The major Web search companies have announced their plans to work together with two industry groups, the Interactive Advertising Bureau (IAB) and the nonprofit Media Rating Council, to quantify click fraud. The group's mission is to establish guidelines for what constitutes valid clicks and invalid clicks on ads to help the industry measure how prevalent click-fraud is.
After numerous class action lawsuits and criticism from advertisers, the major Web search companies, such as Google, Yahoo!, Microsoft, Ask.com, LookSmart and others, have announced on Wednesday their plans to work together with two industry groups, the Interactive Advertising Bureau (IAB) and the nonprofit Media Rating Council, to quantify click fraud. Together, they will be known as the Click Measurement Working Group.
The group's mission is to establish guidelines for what constitutes valid clicks and invalid clicks on ads. Guidelines can help the industry measure how prevalent click-fraud really is. Third-parties who sell click-fraud-combating services to advertisers claim that click-fraud rates are as high as 30 percent. Google and Yahoo, however, counter that click-fraud rates are minimal.
This announcement comes a week after Google kicked it up a notch and began offering invalid click stats to their Adwords advertisers. For those of you not familiar with click-fraud it occurs when online ads are intentionally clicked on, either by websites who get paid for hosting the ads or by companies trying to deplete the ad budgets of rivals. This is typically done so that fraudulent clickers can buy the search keywords themselves and steal the business.

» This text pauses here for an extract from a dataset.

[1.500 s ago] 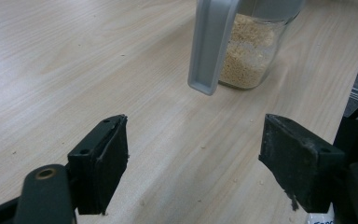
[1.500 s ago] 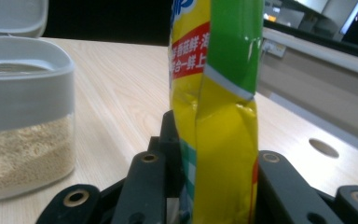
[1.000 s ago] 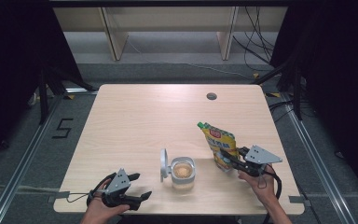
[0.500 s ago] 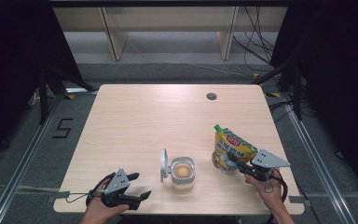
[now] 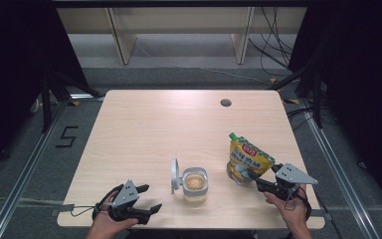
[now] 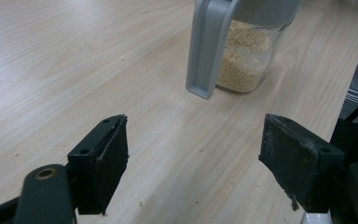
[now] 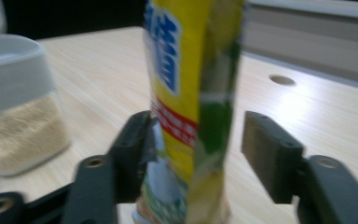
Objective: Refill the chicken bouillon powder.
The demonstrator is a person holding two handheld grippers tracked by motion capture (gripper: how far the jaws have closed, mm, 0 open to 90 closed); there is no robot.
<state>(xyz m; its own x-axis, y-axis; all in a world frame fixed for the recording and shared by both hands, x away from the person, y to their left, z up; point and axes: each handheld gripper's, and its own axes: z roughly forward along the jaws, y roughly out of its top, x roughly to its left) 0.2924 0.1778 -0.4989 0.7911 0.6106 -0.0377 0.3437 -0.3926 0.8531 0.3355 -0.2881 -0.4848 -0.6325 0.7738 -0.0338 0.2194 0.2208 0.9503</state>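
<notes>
A pale wooden table (image 5: 144,134) seen from above, with a person's two hands at its near edge, each holding a black two-jaw gripper.

Near the right corner, the right gripper (image 5: 255,178) points left toward a yellow and green pouch (image 5: 246,159). The pouch stands upright on the table, its top leaning slightly away to the left. In the right gripper view, the pouch (image 7: 189,112) stands edge-on between the two jaws. The jaws have just been opening: there is a clear gap between the right jaw and the pouch, while the left jaw sits just beside it, so the pouch is released rather than clamped.

Just left of the pouch, near the middle of the near edge, stands a clear jar (image 5: 195,184) partly filled with pale tan grains. Its grey lid (image 5: 175,176) is flipped open and stands upright on the jar's left side.

At the near left, the left gripper (image 5: 151,208) rests low by the table edge, pointing right toward the jar and well apart from it. In the left gripper view, its jaws are spread wide with only bare table between them, and the jar (image 6: 247,56) and hanging lid (image 6: 207,46) sit beyond.

A small dark hole (image 5: 225,103) marks the far right of the table.
</notes>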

Since day 1, I've questioned whether or not search engines should be the ones to police click-fraud issues simply because of all the incentive and profit that goes with it. Let's face it, search engines make money on click-fraud... and I mean good money. Would you expect a company to take serious action against their primary source for revenue? I'd think not.

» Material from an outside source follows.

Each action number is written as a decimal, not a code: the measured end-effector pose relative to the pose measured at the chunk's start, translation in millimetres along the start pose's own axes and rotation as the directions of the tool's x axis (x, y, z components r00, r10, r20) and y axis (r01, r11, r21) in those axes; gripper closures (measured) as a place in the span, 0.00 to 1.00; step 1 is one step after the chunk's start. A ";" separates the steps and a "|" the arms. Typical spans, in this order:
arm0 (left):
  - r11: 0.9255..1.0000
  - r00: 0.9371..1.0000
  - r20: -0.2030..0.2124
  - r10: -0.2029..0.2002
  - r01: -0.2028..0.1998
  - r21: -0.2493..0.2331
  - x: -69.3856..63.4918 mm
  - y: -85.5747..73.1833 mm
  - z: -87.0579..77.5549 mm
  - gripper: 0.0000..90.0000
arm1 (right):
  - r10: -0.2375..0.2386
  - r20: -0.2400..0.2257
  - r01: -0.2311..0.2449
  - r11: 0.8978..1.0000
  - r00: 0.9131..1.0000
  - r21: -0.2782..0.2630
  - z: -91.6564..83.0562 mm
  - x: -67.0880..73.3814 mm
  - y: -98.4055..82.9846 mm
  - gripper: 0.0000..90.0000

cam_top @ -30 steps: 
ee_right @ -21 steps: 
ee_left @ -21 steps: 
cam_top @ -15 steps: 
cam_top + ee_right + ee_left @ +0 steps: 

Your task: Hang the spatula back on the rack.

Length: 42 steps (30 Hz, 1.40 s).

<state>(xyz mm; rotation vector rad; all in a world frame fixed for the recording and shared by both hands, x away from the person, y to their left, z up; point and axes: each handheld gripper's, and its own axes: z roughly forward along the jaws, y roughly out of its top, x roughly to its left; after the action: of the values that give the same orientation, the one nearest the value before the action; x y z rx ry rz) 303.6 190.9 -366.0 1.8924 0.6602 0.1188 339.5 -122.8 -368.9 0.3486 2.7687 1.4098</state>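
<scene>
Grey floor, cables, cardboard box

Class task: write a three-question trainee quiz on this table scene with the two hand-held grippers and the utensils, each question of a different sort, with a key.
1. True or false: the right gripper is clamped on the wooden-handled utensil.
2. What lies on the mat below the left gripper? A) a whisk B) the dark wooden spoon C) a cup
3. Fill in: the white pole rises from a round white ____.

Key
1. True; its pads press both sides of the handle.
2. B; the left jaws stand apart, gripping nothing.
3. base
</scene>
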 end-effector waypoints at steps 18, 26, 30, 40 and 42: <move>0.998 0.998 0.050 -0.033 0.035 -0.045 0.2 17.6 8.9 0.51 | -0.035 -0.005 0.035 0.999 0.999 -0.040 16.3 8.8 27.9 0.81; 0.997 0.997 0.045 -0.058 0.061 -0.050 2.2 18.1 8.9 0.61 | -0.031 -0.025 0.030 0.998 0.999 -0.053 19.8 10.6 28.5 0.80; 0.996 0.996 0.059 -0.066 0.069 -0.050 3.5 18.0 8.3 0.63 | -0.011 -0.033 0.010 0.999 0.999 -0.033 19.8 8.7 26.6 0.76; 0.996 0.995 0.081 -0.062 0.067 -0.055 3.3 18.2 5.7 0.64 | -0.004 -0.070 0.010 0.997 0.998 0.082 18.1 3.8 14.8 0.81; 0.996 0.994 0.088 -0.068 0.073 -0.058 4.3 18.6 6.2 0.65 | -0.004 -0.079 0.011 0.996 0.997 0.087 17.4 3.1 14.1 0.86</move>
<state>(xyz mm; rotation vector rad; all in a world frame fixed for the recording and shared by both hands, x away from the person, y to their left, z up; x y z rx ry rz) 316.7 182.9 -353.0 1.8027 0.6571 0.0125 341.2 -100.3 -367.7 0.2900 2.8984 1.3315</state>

To me, it's always been the "fox guarding the hen house" scenario. Even though Google, Yahoo!, and others are some of the most respected and trusted companies of today, one would still have to wonder whether or not they're as honest as they should be when it comes to click-fraud.
With that said, I firmly believe that forming the "Click Measurement Working Group" is a step in the right direction for Pay Per Click advertising. The newly formed group will ensure that marketers of all sizes are provided the highest possible level of transparency when dealing with invalid PPC clicks.